Generally, a word processing document has the word wrap feature turned on, so when you reach the end of a line, the text automatically wraps to the next line. That doesn't remove anything you type; it's just a display feature. Of course, in wrapping, it keeps the letters of a word together, so a long word that crosses the right margin will display all in one piece on the next line. In ebooks, the same thing happens when you have a "reflowable" document. The words will wrap based on the displayed font size and the actual screen size.

The reason it doesn't work like a typewriter is, well, it's not actually a typewriter. ;-) But I understand your frustration. My wife frequently makes similar comments, and it's no good trying to tell her it's not a typewriter, because as far as she's concerned it should be!


message 16: by Anna (last edited May 07, 2018 12:47PM) (new)

Anna Faversham (annafaversham) | 1184 comments I use the Oxford comma to clarify a sentence where a list without an Oxford comma could mislead. I couldn't think of an example at this very moment, so I've resorted to the Internet. Here's what one site says, and I'm quoting this one because I followed the dairy drivers in their dispute wondering if they'd win. They did - on a comma placement.

"In Maine, the much-disputed Oxford comma has helped a group of dairy drivers in a dispute with a company about overtime pay.

The Oxford comma is used before the words “and” or “or” in a list of three or more things. Also known as the serial comma, its aficionados say it clarifies sentences in which things are listed.

As Grammarly notes, the sentences “I love my parents, Lady Gaga and Humpty Dumpty” and “I love my parents, Lady Gaga, and Humpty Dumpty” are a little different. Without a comma, it looks like the parents in question are, in fact, Lady Gaga and Humpty Dumpty."

And here's the result:

"The drivers argued, due to a lack of a comma between “packing for shipment” and “or distribution”, the law refers to the single activity of “packing”, not to “packing” and “distribution” as two separate activities. As the drivers distribute – but do not pack – the goods, this would make them eligible for overtime pay.

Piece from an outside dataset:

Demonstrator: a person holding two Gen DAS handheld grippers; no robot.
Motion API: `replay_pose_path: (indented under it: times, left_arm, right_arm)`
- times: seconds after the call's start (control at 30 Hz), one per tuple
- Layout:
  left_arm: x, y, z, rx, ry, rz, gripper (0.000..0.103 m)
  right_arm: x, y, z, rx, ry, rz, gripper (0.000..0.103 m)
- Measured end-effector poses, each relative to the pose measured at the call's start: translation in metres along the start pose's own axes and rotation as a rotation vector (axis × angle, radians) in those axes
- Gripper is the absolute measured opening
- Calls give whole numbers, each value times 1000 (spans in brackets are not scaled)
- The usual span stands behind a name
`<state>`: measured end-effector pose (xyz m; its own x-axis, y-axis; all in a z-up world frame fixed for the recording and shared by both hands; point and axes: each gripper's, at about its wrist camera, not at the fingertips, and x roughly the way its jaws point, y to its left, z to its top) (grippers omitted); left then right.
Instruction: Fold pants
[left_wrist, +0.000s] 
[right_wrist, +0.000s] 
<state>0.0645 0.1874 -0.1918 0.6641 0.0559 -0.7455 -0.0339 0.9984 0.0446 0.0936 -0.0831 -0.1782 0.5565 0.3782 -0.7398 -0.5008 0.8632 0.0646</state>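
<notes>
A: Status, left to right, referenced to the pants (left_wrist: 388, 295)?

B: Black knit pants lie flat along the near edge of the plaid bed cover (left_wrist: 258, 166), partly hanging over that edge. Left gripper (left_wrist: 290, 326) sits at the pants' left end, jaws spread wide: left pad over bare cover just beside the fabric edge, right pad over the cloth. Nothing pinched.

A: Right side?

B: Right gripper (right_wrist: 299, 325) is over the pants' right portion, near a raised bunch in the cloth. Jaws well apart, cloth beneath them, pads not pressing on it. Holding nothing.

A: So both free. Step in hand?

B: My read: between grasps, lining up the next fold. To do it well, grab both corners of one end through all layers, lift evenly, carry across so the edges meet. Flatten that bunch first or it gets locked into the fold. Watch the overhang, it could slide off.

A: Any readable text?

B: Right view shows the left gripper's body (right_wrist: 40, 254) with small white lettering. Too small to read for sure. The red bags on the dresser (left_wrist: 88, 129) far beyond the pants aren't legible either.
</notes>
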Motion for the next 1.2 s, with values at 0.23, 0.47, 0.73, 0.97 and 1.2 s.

Previously, a district court had ruled in the dairy company’s favour, who argued that the legislation “unambiguously” identified the two as separate activities exempt from overtime pay. But the appeals judge sided with the drivers."

If I can think of a clearer example I'll come back. It's not always necessary to have that last comma, but it is very important sometimes!


message 17: by Theodore (last edited May 07, 2018 01:16PM) (new)

Theodore Cohen (theodorejeromecohen) | 1432 comments Many (MANY!) years ago I wrote a monthly column for SIGNAL, the journal of the Armed Forces Communications and Electronics Association (AFCEA) in Washington, D.C. I always used the Oxford comma, which was forbidden by the magazine's style manual. So, of course, they removed the second comma, wherever it showed up, when they published my column each month. This drove me nuts, so one day, just for the hell of it, I penned a column full of strings where, if you removed the second comma, it completely changed the meaning of every sentence. It took about a day before I received a telephone call from the senior editor: "You win!"

I never had another problem after that.


message 18: by Anna (new)

Anna Faversham (annafaversham) | 1184 comments Brain v brawn, eh, Theodore?


message 19: by Carole (new)

Carole P. Roman | 4639 comments Mod
lol


message 20: by D.J. (new)

D.J. Cooper | 1028 comments Anna, I’m also an actress and I put commas where they would be useful for actors. It’s just the world I inhabited. I let the grammar checkers take them out or add them in where they see fit. Grammarly is not in favour of the Oxford comma. ProWritingAid is. I use PWA last to add in the ones the other one takes out.

As for the double space-I used it for years when I was typing on a typewriter and even on a computer. Somewhere along the line someone at the BBC told me that wasn’t the way it was done.


message 21: by Theodore (new)

Theodore Cohen (theodorejeromecohen) | 1432 comments Anna Faversham wrote: "Brain v brawn, eh, Theodore?"